In this aspect, the openings 90 are formed after the lid film 300 and base
film 200 are
sealed together to contain the product 60. The laser 410 may be positioned
over the take
away conveyor 190. The laser 410 may be focused on any portion of the water
soluble
packet 50.
[0039] With
reference to FIG 5, the third configuration 10c forms the
openings 90 in the lid film 300 before the lid film 300 is sealed to the base
film 200. The
third configuration 10c also forms the openings 90 at the pre-fill stage.

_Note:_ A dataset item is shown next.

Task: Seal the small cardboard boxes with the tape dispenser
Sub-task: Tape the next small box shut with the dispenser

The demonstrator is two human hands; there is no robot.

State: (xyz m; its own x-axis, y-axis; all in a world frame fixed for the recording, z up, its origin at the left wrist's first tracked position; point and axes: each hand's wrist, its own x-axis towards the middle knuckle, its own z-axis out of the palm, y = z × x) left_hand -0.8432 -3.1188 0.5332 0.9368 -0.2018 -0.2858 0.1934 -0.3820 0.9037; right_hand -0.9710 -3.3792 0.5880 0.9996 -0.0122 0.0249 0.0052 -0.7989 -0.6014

The
laser 410
may form the openings 90 in the lid film 300 that forms the packet 50. The
laser 410
may be positioned to form openings 90 in the lid film 300 before the lid film
300 reaches
the drum 110. The laser 410 is positioned proximate to the lid film supply
roll 320. As
the sheet of the lid film 300 is unrolled and directed to the drum 110, the
laser 410 may
form the openings 90. One or more lasers may be configured to intermittently
form
openings 90 in the entire width of lid film 300 used to cover the cavities
130. In this
aspect, the openings 90 may be formed in portions of the lid film 300 which
will become
the sides or a periphery of the finished water soluble packet 50. These areas
of the lid
film 300 are subjected to less stretching than the areas of the base film 200,
which will
become the central portions of the water soluble packet 50. By forming the
openings 90
at the sides or periphery, the openings 90 are not generally stretched during
the sealing
process, and the openings 90 maintain their desired shape.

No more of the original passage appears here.